** DATA EXCERPT follows **

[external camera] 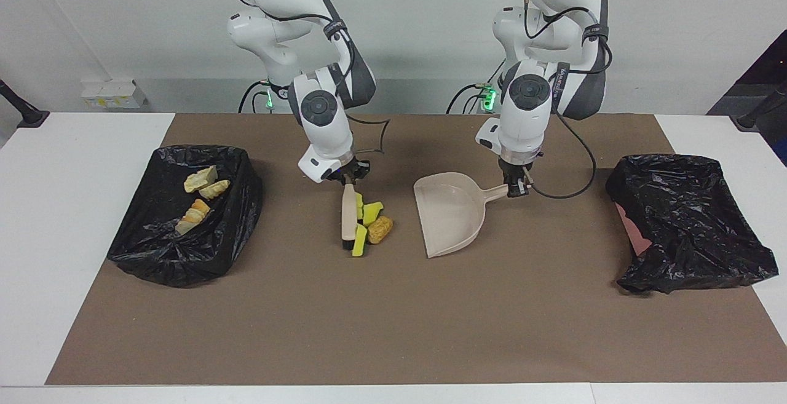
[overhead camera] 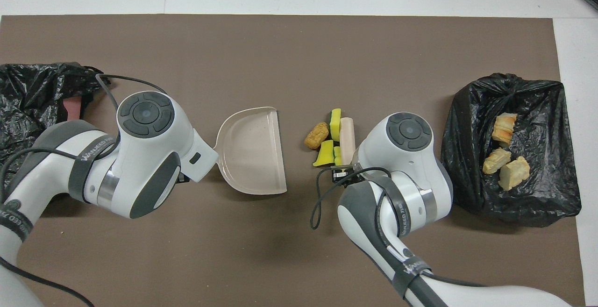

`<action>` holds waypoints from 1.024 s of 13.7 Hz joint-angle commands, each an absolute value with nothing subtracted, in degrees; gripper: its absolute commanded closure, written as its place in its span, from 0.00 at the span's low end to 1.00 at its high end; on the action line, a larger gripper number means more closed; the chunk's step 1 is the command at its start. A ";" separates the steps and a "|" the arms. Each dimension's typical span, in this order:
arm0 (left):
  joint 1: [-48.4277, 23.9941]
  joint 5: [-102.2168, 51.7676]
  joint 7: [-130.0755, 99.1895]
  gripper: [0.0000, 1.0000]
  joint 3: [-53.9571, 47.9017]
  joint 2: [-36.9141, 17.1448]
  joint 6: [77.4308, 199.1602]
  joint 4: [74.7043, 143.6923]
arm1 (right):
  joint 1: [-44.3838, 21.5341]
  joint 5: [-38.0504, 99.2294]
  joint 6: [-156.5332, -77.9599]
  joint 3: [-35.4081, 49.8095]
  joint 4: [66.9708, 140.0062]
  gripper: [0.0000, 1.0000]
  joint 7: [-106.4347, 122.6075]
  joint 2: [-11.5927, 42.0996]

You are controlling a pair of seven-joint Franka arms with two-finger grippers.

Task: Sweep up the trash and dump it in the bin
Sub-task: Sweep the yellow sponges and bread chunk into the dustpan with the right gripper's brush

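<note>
Right gripper (external camera: 348, 181) jaws clamp brush (external camera: 348, 216) against sponges (external camera: 367, 214), bun (external camera: 380, 229); left gripper (external camera: 518, 190) jaws grip dustpan (external camera: 449, 213) handle.

A beige dustpan (external camera: 452, 216) rested on the brown mat (external camera: 393, 318), its handle clamped in the left gripper (external camera: 516, 190) and its open mouth turned toward the right gripper (external camera: 347, 179). That gripper gripped a beige brush (external camera: 348, 219), which reached down from it to the mat. A small white box (external camera: 114, 93) sat by the wall, well apart from both grippers.
</note>
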State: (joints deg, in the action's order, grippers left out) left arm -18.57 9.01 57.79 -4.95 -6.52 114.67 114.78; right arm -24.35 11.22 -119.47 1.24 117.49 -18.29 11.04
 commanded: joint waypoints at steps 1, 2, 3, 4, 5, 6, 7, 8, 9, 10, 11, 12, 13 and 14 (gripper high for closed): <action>-19.69 10.20 54.59 1.00 -4.66 -4.83 115.49 116.98 | -26.62 15.20 -119.79 1.58 115.05 1.00 -18.72 13.10; -19.60 10.20 54.49 1.00 -4.66 -4.83 115.58 116.98 | -28.20 15.55 -120.23 1.58 115.05 1.00 -19.76 13.27; -19.69 10.20 54.49 1.00 -4.66 -4.83 115.58 116.98 | -29.52 15.82 -121.97 1.58 115.40 1.00 -21.25 14.05; -19.69 10.20 54.41 1.00 -4.66 -4.83 115.58 116.98 | -30.23 15.82 -122.78 1.67 115.40 1.00 -21.97 14.50; -19.69 10.20 54.40 1.00 -4.66 -4.83 115.58 116.98 | -31.37 16.69 -123.31 1.67 115.23 1.00 -21.97 15.02; -19.69 10.20 54.40 1.00 -4.66 -4.83 115.58 116.98 | -32.07 18.70 -124.35 1.67 115.14 1.00 -21.71 15.38; -19.69 10.20 54.40 1.00 -4.66 -4.83 115.58 116.98 | -32.25 19.42 -125.24 1.67 115.14 1.00 -21.62 15.55; -19.69 10.20 54.40 1.00 -4.66 -4.83 115.66 116.98 | -33.13 19.51 -125.24 2.02 114.44 1.00 -21.53 15.64; -19.69 10.20 54.40 1.00 -4.66 -4.83 115.93 116.98 | -33.57 20.29 -125.24 2.11 113.65 1.00 -21.62 15.82; -19.69 10.20 54.40 1.00 -4.66 -4.83 116.01 116.98 | -33.92 22.22 -125.42 2.20 113.12 1.00 -21.62 15.91; -19.60 10.20 54.49 1.00 -4.66 -4.83 115.93 116.98 | -34.62 24.67 -125.85 2.28 112.77 1.00 -21.80 15.91; -19.60 10.20 54.41 1.00 -4.66 -4.83 115.93 116.98 | -36.37 26.26 -127.34 2.37 112.42 1.00 -21.88 15.91; -19.60 10.20 54.40 1.00 -4.66 -4.83 115.93 116.98 | -37.52 26.54 -128.40 2.37 112.41 1.00 -21.97 15.91; -19.69 10.20 54.40 1.00 -4.66 -4.83 115.93 116.98 | -37.79 26.98 -128.41 2.63 111.98 1.00 -22.15 15.82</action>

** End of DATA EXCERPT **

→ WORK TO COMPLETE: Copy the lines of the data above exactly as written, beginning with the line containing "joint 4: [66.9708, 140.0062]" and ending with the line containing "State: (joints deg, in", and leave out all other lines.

→ YOUR RESPONSE:
  joint 4: [66.9708, 140.0062]
  gripper: [0.0000, 1.0000]
  joint 7: [-106.4347, 122.6075]
  joint 2: [-11.5927, 42.0996]

You are controlling a pair of seven-joint Franka arms with two-finger grippers.

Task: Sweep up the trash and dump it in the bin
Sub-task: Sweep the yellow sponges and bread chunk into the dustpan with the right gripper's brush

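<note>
Right gripper (external camera: 348, 181) jaws clamp brush (external camera: 348, 216) against sponges (external camera: 367, 214), bun (external camera: 380, 229); left gripper (external camera: 518, 190) jaws grip dustpan (external camera: 449, 213) handle.

A beige dustpan (external camera: 452, 216) rested on the brown mat (external camera: 393, 318), its handle clamped in the left gripper (external camera: 516, 190) and its open mouth turned toward the right gripper (external camera: 347, 179). That gripper gripped a beige brush (external camera: 348, 219), which reached down from it to the mat. A small white box (external camera: 114, 93) sat by the wall, well apart from both grippers.
</note>
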State: (joints deg, in the action's order, grippers left out) left arm -18.57 9.01 57.79 -4.95 -6.52 114.67 114.78; right arm -24.35 11.22 -119.47 1.24 117.49 -18.29 11.04

This exercise requires no further output.